To be fair, CUPS was around before Apple's involvement and they purchased the source + hired the developer.
That applies to a zillion other parts of Mac OS X, too, but does that matter?

If it matters: to be fair, Android was around before Google's involvement and they purchased the source + hired the developer (1), and the Linux core of Android also wasn't developed by Google, IIRC.

(1) they probably did more work on Android than Apple did on CUPS, but that's a gradual difference.

It's always fun to remember a time when Mac OS X's printer support was so bad (mostly due to low marketshare) that they had to adopt the Linux printing solution, and it was an immediate and massive improvement.

And you try and tell the young people of today that ..... they won't believe you.

They bought Howl software, its developers, and renamed it Bonjour and made it open-source - that became the de-facto standard for their network "plug-n-play" support for devices because Microsoft was trying to convince standards groups to make its (failed) protocol the standard for this.
OSX printer support wasn't bad because of low marketshare. It was bad because it was a new operating system. And it wasn't just printers but everything. Drivers, applications, utilities.
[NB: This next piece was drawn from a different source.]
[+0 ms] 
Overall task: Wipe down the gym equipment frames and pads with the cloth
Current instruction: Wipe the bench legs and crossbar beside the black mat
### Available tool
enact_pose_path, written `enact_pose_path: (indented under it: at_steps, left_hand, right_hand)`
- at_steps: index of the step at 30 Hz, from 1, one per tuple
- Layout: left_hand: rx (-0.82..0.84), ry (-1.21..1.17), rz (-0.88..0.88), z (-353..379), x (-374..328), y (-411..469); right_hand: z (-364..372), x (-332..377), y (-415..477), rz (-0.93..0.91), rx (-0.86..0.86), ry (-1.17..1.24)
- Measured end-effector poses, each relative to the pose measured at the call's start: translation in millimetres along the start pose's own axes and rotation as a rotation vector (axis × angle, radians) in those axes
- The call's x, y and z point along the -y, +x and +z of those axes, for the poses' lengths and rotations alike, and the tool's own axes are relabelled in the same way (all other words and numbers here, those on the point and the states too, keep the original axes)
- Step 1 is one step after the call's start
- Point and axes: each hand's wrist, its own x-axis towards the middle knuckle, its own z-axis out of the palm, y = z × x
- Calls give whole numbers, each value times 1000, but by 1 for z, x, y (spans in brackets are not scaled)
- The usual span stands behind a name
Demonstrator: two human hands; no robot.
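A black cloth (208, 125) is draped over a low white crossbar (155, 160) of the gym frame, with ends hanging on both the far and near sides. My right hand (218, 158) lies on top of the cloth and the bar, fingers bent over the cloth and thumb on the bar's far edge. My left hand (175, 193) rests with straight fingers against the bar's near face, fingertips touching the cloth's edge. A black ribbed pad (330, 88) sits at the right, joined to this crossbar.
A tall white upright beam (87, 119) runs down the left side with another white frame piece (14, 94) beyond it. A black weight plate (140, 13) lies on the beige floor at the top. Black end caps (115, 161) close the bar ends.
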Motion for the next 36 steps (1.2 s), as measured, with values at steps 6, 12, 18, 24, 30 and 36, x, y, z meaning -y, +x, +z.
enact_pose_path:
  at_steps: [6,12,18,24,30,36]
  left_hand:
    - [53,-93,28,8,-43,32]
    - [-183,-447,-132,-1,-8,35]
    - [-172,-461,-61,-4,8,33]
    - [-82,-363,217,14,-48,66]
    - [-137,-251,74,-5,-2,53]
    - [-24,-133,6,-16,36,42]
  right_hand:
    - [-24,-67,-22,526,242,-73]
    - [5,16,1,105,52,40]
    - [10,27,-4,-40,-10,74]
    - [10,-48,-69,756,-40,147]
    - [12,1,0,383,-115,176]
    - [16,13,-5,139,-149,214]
They all took years to move to OSX.

And most technologically astute people (young or old) know that OSX relies extensively on UNIX software of which CUPS is just one part.

No, the parent comment is correct.

"It was bad because it was a new operating system." -- it was already bad in the pre-OSX Mac era (mostly due to low marketshare).

"And it wasn't just printers but everything. Drivers, applications, utilities. They all took years to move to OSX." -- for applications and most other things Apple had migration alternatives (Carbon APIs for pre-OSX Mac apps, the Classic environment for emulation of pre-OSX and even Rosetta for emulating PowerPC on Intel).

For the case of printers, they really just dropped whatever they had and went with the Linux solution.